Santiago Abascal é a cara da nova extrema-direita na Espanha. Nas eleições de domingo (28), sua legenda Vox, que significa voz em latim, conquistou 24 cadeiras no parlamento. Do ponto de vista simbólico, alcançou bem mais: pela primeira vez, a ultradireita chega ao parlamento espanhol desde o fim da ditadura de Francisco Franco, em 1975. Não é pouca coisa em um país que até hoje debate — com amor e dor — seu passado recente.
O traslado ou não dos restos mortais do "generalíssimo" Franco do Vale dos Caídos, por exemplo, é a ponta mais visível dessa ferida aberta na memória dos espanhóis. Em agosto do ano passado, o governo do primeiro-ministro Pedro Sánchez, cujo partido PSOE venceu a eleição de domingo, aprovou no Conselho de Ministros decreto que modifica a Lei de Memória Histórica e permite a exumação e a transferência dos restos mortais de Franco. Aprovada em 2007 no governo do também socialista José Luis Rodriguez Zapatero, a legislação estabelece medidas em favor dos perseguidos durante a guerra civil e a ditadura franquista. Orienta, por exemplo, a retirada de monumentos, símbolos e nomes de lugares públicos relacionados ao conflito e ao regime de exceção.
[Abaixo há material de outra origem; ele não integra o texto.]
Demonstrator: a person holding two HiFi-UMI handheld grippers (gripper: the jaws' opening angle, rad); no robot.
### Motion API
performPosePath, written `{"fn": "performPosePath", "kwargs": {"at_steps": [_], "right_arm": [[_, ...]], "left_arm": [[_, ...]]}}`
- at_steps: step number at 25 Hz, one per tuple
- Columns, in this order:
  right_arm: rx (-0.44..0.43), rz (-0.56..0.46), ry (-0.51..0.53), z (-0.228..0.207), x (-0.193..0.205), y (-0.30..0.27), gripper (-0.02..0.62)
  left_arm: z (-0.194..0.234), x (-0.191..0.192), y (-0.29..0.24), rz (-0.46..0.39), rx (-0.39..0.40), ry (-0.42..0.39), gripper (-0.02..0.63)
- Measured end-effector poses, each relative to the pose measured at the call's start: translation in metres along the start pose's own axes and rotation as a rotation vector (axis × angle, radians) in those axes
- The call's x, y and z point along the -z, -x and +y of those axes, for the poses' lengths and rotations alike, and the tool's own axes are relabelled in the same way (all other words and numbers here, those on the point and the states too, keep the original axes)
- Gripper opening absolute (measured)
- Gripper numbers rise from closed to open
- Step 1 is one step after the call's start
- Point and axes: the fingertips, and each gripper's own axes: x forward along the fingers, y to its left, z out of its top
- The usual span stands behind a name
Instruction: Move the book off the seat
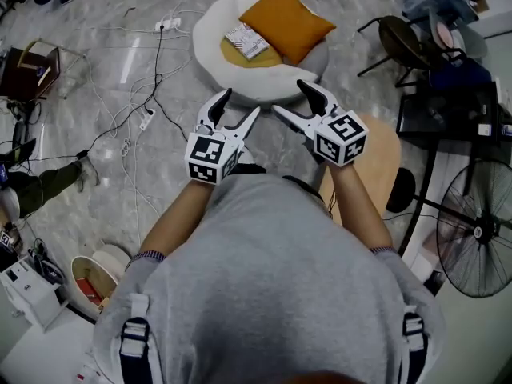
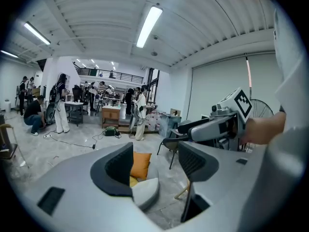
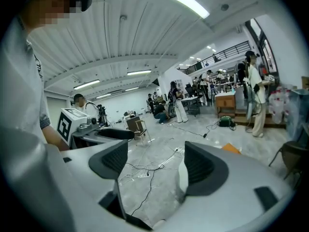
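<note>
The book (image 1: 246, 40) lies flat on the yellow pad of a round white seat (image 1: 240, 78), beside an orange cushion (image 1: 286, 22). Both grippers are held out in front of the person's chest, short of the seat. My left gripper (image 1: 238, 106) is open and empty. My right gripper (image 1: 292, 98) is also open and holds nothing. In the left gripper view, the left gripper (image 2: 157, 166) frames the cushion (image 2: 140, 164) and the seat (image 2: 145, 190), and the book is hidden. In the right gripper view, the right gripper (image 3: 157, 163) looks over bare floor and cables.
Cables and a power strip (image 1: 166, 25) trail over the marble floor to the left of the seat. A round wooden stool (image 1: 384, 158), a black chair (image 1: 404, 42), a black table and a fan (image 1: 476, 230) stand on the right. People stand at tables far behind.
</note>
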Motion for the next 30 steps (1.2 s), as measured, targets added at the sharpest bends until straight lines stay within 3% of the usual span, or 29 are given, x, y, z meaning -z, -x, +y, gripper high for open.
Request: {"fn": "performPosePath", "kwargs": {"at_steps": [5, 13, 21, 30], "right_arm": [[0.015, 0.018, -0.018, -0.031, -0.015, -0.038, 0.382], [-0.006, 0.049, -0.023, -0.095, -0.029, -0.077, 0.383], [-0.115, 0.126, -0.018, -0.189, -0.043, -0.123, 0.385], [-0.24, 0.219, -0.068, -0.296, -0.056, -0.178, 0.388]], "left_arm": [[0.039, -0.007, -0.031, 0.031, 0.025, 0.034, 0.316], [0.076, -0.01, -0.096, 0.061, -0.008, 0.077, 0.316], [0.115, -0.025, -0.185, 0.094, -0.127, 0.115, 0.316], [0.16, -0.023, -0.289, 0.13, -0.271, 0.243, 0.316]]}}
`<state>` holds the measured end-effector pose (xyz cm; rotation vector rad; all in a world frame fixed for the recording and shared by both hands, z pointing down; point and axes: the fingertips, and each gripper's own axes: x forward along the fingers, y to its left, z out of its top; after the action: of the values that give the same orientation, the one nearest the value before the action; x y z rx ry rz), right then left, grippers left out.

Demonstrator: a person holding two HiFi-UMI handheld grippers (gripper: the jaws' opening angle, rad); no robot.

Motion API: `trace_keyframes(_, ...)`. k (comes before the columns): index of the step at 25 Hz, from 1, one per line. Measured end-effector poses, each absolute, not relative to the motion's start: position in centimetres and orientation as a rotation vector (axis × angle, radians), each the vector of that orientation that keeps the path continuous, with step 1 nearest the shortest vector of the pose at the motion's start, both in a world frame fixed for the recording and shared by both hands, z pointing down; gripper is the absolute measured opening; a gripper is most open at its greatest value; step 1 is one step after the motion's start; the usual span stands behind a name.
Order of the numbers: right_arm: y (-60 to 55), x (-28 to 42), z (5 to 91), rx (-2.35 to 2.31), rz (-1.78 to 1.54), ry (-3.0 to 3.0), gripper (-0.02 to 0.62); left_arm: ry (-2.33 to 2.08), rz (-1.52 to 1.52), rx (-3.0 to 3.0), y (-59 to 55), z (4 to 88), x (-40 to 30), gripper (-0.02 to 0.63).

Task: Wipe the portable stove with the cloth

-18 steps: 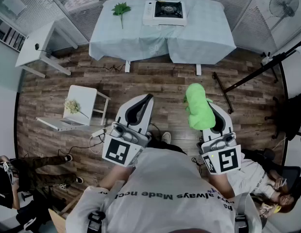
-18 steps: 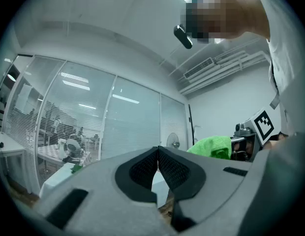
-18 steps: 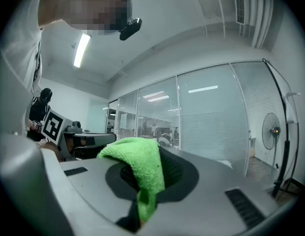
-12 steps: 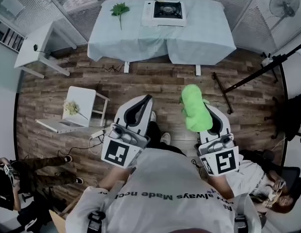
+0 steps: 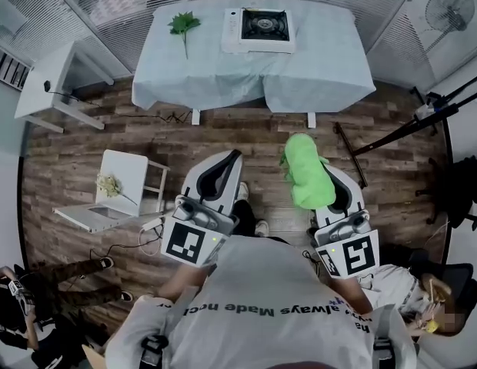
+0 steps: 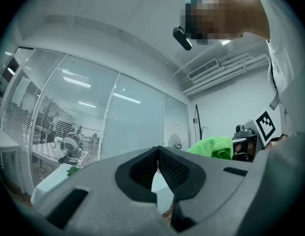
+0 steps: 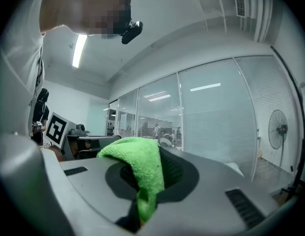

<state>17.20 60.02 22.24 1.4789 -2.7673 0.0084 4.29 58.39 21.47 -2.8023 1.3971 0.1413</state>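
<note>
Portable stove sits on the draped table, well apart and straight ahead of me; my right gripper pinches the green cloth, and my left gripper is pressed together, empty.

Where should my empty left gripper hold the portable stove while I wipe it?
Probably the plain white left end of the portable stove, beside its dark burner panel, approached from the left. That end looks like bare casing, and it leaves the top open to the cloth in the right gripper. The left gripper is shut, so open it first.
</note>
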Motion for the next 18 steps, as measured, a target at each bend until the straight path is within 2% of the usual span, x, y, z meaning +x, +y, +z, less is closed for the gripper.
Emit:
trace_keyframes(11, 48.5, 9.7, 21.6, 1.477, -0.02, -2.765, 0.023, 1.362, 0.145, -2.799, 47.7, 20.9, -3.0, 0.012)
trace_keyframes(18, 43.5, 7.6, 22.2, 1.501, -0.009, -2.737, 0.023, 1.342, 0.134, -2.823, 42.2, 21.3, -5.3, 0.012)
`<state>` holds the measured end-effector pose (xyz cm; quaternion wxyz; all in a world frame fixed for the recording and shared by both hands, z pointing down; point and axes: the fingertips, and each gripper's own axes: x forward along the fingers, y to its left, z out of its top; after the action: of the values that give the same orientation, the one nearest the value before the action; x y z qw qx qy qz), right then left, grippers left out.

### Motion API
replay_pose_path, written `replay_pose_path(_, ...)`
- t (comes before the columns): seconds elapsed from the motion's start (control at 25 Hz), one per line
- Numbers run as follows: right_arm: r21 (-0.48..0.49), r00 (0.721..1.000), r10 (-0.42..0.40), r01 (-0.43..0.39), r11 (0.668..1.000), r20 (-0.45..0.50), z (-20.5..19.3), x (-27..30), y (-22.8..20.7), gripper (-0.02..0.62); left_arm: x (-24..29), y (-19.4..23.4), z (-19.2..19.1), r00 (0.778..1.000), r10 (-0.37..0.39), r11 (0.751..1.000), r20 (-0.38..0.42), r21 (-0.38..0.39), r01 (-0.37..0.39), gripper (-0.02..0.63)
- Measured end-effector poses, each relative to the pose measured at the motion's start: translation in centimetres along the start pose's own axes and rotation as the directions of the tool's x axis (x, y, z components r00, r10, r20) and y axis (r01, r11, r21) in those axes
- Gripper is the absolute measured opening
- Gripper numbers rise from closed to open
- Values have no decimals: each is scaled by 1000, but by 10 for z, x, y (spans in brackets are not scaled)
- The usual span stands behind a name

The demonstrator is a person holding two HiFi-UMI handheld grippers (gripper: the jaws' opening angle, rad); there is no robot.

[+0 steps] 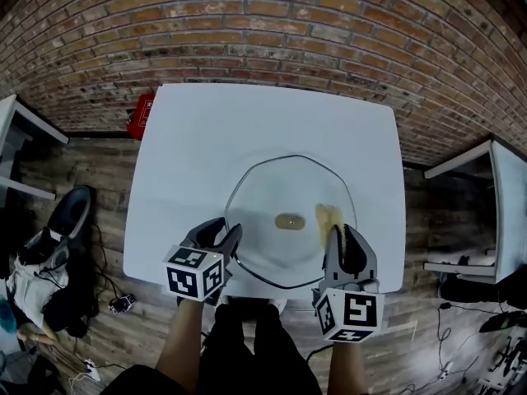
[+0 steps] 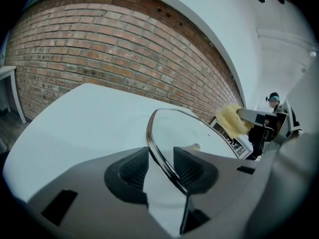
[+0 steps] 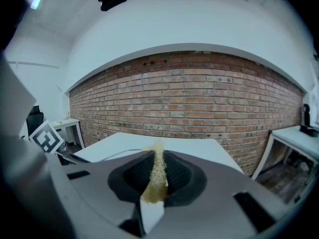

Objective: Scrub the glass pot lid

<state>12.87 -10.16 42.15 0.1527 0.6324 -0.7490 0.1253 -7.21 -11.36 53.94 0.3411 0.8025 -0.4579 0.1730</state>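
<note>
**Near**
- L gripper [image 1: 224, 235] sits at the near-left rim of the glass pot lid [image 1: 272, 186].
- Its own view shows the rim running btwn the two pads w/ a sliver of gap on one side. Jaws are apart and straddle the rim, not clamped as far as I can see.
- R gripper [image 1: 341, 239] is at the lid's near-right, jaws pinched tight on a yellow scrub pad [image 1: 328, 218].
- The pad pokes out past the tips, over the glass. Contact w/ the glass can't be confirmed.

**Mid**
- The lid looks flat on the white table [image 1: 247, 122], knob [image 1: 289, 220] at centre.
- Its near rim is close to the table's front edge.

**Far**
- Bare tabletop, then brick wall [image 1: 263, 23].

**Risks (my read)**
- If scrubbing starts before L bites down, the lid prob. slides or spins on the smooth top. W/ the front edge this close it could go over and break.
- A thin, slick glass rim gives poor purchase, so even a closed grip may slip.
- Hard pressure near the right rim, away from the hold, could tip the lid.
- The pad is held by a narrow strip, so sideways drag may fold it or pull it out.
</note>
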Motion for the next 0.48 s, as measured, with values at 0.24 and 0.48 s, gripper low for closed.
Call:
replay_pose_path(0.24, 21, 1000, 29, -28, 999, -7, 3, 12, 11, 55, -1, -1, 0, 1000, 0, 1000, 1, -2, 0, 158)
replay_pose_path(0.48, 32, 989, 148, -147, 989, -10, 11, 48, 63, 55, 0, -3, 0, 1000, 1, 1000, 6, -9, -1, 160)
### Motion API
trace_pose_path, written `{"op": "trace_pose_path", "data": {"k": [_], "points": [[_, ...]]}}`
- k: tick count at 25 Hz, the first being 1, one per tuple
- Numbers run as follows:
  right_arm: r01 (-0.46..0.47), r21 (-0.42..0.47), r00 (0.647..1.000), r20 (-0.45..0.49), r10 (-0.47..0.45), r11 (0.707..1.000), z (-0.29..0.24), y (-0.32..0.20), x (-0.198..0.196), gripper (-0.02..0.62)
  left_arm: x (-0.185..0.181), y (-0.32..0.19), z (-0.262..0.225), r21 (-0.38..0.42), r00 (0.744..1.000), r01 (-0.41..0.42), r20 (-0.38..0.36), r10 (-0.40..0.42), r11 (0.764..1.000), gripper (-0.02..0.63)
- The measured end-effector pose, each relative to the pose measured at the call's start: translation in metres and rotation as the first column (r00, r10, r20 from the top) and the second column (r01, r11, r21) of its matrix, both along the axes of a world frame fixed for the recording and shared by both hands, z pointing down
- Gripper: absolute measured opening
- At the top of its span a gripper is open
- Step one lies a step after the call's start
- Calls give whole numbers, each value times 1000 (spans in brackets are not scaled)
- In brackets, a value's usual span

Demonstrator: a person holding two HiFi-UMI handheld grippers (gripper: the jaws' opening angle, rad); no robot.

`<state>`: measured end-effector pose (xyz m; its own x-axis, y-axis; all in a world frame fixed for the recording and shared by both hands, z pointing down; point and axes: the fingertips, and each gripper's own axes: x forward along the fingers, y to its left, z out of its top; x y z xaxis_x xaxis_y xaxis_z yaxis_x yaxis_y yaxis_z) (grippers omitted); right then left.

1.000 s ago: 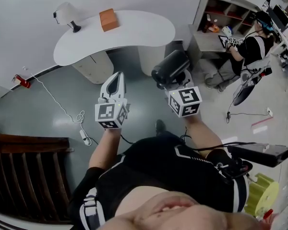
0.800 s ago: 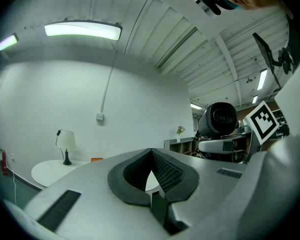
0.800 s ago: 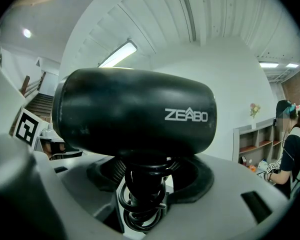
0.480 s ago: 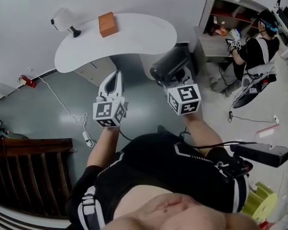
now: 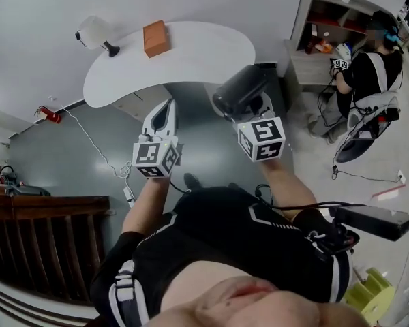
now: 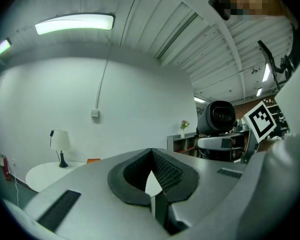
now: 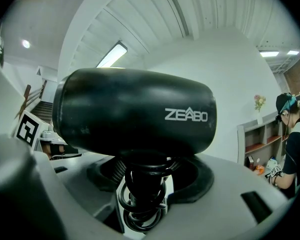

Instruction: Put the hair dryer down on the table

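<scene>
My right gripper (image 5: 253, 109) is shut on the handle of a black hair dryer (image 5: 240, 91), whose barrel stands above the jaws. In the right gripper view the hair dryer (image 7: 135, 111) fills the middle, with its coiled cord wound round the handle between the pads. My left gripper (image 5: 162, 116) is held level beside it, its jaws closed together with nothing between them; in the left gripper view its gripper (image 6: 152, 176) points toward the wall. The white curved table (image 5: 191, 56) lies ahead of both grippers, across a stretch of floor.
On the table stand a white lamp (image 5: 95, 31) at its left end and an orange box (image 5: 155, 38). A shelf unit (image 5: 327, 26) and a seated person (image 5: 368, 67) are at the right. A wooden stair rail (image 5: 41, 244) is at the lower left. A cable (image 5: 95, 148) trails over the floor.
The view has shifted a little: the table and both grippers sit slightly higher and nearer in the frame. The right gripper's hold on the hair dryer is unchanged.
</scene>
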<state>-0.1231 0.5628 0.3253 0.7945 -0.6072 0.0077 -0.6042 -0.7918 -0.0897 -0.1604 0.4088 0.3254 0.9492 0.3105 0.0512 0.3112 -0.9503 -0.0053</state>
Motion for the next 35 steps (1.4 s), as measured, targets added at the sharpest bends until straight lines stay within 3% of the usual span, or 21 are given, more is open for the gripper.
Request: {"op": "trace_pose_path", "data": {"k": [11,26,35], "points": [[-12,-26,1000,9,12,1000,12,-34,37,267,38,-40,10,-17,1000,4,-14,-4,1000,31],[-32,-64,999,22,33,997,12,-165,130,267,135,-177,8,-30,1000,-7,-24,6,1000,31],[-34,-101,998,41,38,994,23,-233,172,267,175,-250,16,-39,999,10,-36,-11,999,31]]}}
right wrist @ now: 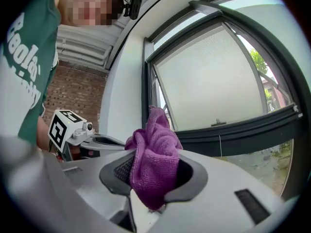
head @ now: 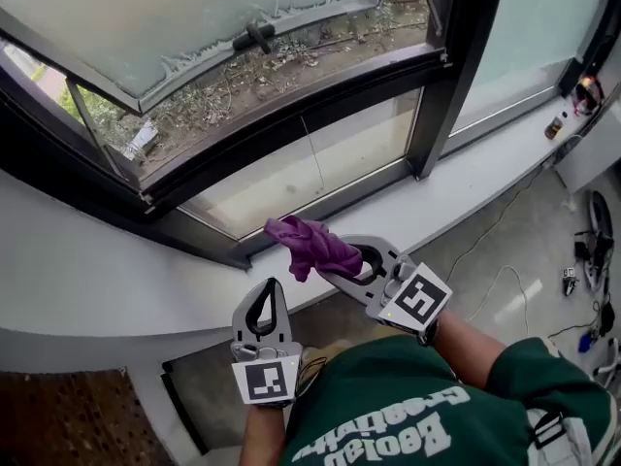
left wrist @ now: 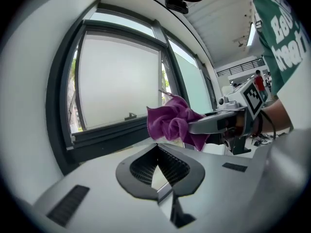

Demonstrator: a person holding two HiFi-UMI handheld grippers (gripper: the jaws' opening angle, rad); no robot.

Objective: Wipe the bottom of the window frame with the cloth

A mudança ordena que no Vale dos Caídos só poderão permanecer os restos mortais das pessoas que faleceram durante a guerra civil espanhola e ditadura, como local de lembrança e homenagem às vítimas da guerra. A família de Franco e seus seguidores exigem que os restos do general fiquem ali – onde, aliás, são frequentes peregrinações de viúvos e viúvas do franquismo.
Pode-se esperar um confronto midiático nos próximos dias entre Abascal e Sánchez em torno do tema. Ex-deputado regional do Partido Popular (PP), o grande derrotado do pleito de domingo (teve reduzidos seus assentos de 137 para 66), Abascal deve usar seu capital político de 2,7 milhões de votos para fincar posição contra a retirada do corpo de Franco do local. O argumento é de que a medida não favorece a reconciliação entre os espanhóis.
Polêmico e pouco conhecido fora das fronteiras espanholas até algumas semanas atrás, Abascal é muitas vezes comparado a outras personalidades do cenário conservador europeu, como a deputada francesa Marine Le Pen (da Rassemblement National) e do ministro italiano Matteo Salvini (da Liga). Com agenda antimigração, ele chegou a afirmar que irá "reconquistar" a Espanha, em referência à expulsão no século 15 dos muçulmanos e dos judeus do território do país.
As eleições para o parlamento europeu, entre os dias 23 e 26 de maio, serão o termômetro capaz de medir qual a real força do conservadorismo na Espanha em particular e no continente de forma geral – e um bom indicativo para o que pode ocorrer do lado de cá do Atlântico, do norte ao sul da América.